Of all the lines below, output only those starting at the one with "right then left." and ending at the one with "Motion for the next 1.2", both ends included, exactly as written.

(Items from a data source)
Segment Open
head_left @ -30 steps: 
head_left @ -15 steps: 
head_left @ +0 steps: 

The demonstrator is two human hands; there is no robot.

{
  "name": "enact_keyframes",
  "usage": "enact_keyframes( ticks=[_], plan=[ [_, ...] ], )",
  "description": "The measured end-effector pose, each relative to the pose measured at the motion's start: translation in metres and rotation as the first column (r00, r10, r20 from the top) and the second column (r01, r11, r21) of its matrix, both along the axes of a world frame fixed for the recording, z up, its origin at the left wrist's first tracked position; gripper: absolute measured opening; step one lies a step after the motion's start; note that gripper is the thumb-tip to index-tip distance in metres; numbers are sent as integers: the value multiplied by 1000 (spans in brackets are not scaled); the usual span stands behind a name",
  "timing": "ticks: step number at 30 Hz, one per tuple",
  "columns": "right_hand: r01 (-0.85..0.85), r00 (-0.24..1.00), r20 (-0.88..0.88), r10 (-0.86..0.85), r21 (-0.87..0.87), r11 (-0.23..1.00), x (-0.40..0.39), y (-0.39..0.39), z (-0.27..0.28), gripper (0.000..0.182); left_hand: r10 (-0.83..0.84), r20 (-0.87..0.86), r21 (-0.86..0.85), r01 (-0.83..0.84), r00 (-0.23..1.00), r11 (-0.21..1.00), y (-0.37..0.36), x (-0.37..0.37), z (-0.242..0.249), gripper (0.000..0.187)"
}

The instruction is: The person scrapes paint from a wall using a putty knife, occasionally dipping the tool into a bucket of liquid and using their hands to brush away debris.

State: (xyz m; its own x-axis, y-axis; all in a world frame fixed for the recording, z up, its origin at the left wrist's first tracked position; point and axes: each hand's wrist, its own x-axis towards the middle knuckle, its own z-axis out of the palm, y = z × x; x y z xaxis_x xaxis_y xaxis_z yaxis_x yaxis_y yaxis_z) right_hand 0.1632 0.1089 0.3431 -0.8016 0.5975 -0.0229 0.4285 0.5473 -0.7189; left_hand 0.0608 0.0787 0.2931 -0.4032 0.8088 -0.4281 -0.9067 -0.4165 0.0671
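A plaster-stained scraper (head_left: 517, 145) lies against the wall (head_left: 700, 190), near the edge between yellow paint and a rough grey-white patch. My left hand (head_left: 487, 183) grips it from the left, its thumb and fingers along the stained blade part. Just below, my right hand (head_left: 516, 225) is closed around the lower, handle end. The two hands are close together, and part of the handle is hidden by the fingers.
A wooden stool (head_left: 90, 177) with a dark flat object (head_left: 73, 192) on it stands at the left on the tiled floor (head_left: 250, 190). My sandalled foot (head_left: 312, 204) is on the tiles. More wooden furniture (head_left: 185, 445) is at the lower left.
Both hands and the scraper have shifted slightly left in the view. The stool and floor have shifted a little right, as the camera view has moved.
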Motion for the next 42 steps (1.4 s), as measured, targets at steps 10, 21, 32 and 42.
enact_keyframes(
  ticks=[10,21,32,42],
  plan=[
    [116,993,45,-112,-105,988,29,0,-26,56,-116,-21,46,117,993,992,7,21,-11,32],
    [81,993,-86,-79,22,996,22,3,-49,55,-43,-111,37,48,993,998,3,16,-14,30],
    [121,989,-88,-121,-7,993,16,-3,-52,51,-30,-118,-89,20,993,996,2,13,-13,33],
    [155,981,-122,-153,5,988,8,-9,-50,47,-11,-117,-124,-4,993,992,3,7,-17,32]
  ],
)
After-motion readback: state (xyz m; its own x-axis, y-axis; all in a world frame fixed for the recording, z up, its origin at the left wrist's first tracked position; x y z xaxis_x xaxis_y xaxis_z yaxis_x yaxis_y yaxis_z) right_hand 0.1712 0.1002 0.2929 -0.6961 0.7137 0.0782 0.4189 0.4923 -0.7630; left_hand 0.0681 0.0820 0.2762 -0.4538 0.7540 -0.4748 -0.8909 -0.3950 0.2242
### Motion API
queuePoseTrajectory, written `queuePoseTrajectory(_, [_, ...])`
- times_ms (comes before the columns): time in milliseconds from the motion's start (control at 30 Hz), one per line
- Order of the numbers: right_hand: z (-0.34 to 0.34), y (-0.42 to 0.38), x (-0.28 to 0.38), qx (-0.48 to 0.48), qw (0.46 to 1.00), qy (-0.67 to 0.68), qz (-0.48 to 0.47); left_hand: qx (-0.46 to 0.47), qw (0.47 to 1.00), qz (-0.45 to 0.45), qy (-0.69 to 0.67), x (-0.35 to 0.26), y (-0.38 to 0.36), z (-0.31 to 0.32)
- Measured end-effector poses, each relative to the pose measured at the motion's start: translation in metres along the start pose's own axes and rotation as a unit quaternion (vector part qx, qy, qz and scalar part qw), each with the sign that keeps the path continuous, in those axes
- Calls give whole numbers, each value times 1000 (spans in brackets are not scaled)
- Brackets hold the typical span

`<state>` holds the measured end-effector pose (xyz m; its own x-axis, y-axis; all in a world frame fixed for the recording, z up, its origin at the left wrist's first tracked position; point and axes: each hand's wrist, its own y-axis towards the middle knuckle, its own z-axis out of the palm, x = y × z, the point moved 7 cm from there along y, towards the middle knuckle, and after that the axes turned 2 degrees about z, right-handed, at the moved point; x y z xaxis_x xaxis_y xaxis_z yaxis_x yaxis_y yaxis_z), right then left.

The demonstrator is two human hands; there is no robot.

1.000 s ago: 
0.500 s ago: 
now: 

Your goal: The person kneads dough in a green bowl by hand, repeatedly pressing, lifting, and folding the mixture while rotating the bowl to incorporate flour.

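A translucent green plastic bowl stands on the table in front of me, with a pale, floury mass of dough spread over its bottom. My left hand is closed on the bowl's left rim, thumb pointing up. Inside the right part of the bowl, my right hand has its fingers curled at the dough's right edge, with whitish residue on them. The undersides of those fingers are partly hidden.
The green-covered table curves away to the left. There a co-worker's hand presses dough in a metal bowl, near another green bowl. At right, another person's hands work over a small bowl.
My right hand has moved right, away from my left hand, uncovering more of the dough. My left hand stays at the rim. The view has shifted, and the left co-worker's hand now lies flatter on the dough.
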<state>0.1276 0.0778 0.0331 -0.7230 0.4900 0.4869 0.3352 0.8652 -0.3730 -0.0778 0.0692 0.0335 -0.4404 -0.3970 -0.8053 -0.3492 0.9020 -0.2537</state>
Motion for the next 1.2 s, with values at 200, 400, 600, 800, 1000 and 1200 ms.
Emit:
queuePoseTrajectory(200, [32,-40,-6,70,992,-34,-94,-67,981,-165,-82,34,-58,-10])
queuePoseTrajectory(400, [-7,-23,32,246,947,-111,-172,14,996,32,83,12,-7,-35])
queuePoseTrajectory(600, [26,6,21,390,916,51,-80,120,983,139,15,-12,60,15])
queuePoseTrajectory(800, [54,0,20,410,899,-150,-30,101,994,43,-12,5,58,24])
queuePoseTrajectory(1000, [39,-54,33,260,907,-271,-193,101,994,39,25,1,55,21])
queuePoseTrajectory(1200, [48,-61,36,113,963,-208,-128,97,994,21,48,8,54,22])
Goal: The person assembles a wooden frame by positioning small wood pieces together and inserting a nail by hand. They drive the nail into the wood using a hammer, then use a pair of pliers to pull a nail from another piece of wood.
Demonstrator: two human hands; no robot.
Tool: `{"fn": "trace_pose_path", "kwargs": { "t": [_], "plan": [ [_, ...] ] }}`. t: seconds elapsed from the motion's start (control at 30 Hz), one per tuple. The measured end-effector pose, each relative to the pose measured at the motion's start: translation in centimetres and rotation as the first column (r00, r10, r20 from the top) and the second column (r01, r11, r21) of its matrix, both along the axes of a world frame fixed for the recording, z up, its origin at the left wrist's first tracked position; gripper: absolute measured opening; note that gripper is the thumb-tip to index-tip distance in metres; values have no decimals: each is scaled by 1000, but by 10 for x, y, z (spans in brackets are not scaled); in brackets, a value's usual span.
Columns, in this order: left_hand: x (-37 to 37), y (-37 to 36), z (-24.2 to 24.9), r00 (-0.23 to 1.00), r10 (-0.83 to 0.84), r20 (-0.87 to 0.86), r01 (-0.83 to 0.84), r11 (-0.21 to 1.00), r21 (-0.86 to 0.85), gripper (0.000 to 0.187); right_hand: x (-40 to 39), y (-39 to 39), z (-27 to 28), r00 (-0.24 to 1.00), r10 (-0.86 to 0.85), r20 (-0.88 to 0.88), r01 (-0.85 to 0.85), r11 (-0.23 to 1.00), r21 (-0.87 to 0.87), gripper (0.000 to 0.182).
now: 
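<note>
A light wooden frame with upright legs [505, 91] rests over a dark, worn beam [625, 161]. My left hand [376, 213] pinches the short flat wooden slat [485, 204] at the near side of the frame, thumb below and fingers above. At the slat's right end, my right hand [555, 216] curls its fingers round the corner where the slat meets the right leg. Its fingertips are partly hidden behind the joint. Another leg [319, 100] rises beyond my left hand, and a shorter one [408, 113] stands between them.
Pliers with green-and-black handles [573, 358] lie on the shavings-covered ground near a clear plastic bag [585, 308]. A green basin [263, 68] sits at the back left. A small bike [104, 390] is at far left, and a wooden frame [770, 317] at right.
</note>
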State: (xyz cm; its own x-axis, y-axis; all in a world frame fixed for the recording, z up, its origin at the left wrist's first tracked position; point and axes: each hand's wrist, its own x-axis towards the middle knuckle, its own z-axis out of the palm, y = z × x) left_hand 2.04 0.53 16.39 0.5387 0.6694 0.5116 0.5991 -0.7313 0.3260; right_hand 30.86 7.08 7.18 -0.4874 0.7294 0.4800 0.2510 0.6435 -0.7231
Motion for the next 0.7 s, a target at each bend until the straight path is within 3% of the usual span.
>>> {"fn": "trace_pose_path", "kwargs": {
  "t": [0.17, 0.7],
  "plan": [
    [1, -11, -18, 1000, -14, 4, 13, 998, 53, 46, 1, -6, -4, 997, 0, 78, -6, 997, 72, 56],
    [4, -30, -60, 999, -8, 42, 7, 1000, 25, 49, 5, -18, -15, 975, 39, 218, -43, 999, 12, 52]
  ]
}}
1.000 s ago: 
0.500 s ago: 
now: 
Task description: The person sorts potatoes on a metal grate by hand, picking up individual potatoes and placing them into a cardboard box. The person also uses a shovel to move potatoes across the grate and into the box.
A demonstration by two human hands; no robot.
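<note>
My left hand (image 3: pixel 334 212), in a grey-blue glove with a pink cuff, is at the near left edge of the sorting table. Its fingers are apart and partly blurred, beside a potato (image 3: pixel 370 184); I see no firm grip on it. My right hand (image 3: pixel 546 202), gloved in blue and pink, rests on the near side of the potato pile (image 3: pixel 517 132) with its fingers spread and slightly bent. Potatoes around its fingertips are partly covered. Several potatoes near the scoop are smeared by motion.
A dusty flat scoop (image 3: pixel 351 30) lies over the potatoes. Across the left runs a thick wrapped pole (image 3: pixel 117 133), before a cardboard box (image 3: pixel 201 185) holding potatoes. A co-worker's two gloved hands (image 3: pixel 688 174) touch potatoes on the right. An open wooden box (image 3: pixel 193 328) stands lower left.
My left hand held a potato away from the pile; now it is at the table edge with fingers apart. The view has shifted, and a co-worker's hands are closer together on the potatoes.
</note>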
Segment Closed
> TASK RESPONSE:
`<state>` holds the measured end-effector pose (xyz m; its own x-axis, y-axis; all in a world frame fixed for the recording, z up, its origin at the left wrist's first tracked position; point and axes: each hand's wrist, its own y-axis towards the middle knuckle, its own z-axis out of the palm, x = y × z, the point moved 7 cm from there along y, towards the middle knuckle, and after that the axes turned 2 degrees about z, right-handed, at the moved point; x y z xaxis_x xaxis_y xaxis_z yaxis_x yaxis_y yaxis_z), right then left.

The demonstrator is two human hands; there is no robot.

1.000 s ago: 
0.500 s ago: 
now: 

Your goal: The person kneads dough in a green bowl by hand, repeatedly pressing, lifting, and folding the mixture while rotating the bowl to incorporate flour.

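A translucent green plastic bowl stands on the table in front of me, with a pale, floury mass of dough spread over its bottom. My left hand is closed on the bowl's left rim, thumb pointing up. Inside the right part of the bowl, my right hand has its fingers curled at the dough's right edge, with whitish residue on them. The undersides of those fingers are partly hidden.
The green-covered table curves away to the left. There a co-worker's hand presses dough in a metal bowl, near another green bowl. At right, another person's hands work over a small bowl.
My right hand has moved right, away from my left hand, uncovering more of the dough. My left hand stays at the rim. The view has shifted, and the left co-worker's hand now lies flatter on the dough.
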<state>0.1276 0.0778 0.0331 -0.7230 0.4900 0.4869 0.3352 0.8652 -0.3730 -0.0778 0.0692 0.0335 -0.4404 -0.3970 -0.8053 -0.3492 0.9020 -0.2537</state>
Motion for the next 1.2 s, with values at 200, 400, 600, 800, 1000 and 1200 ms.

The full output has been given.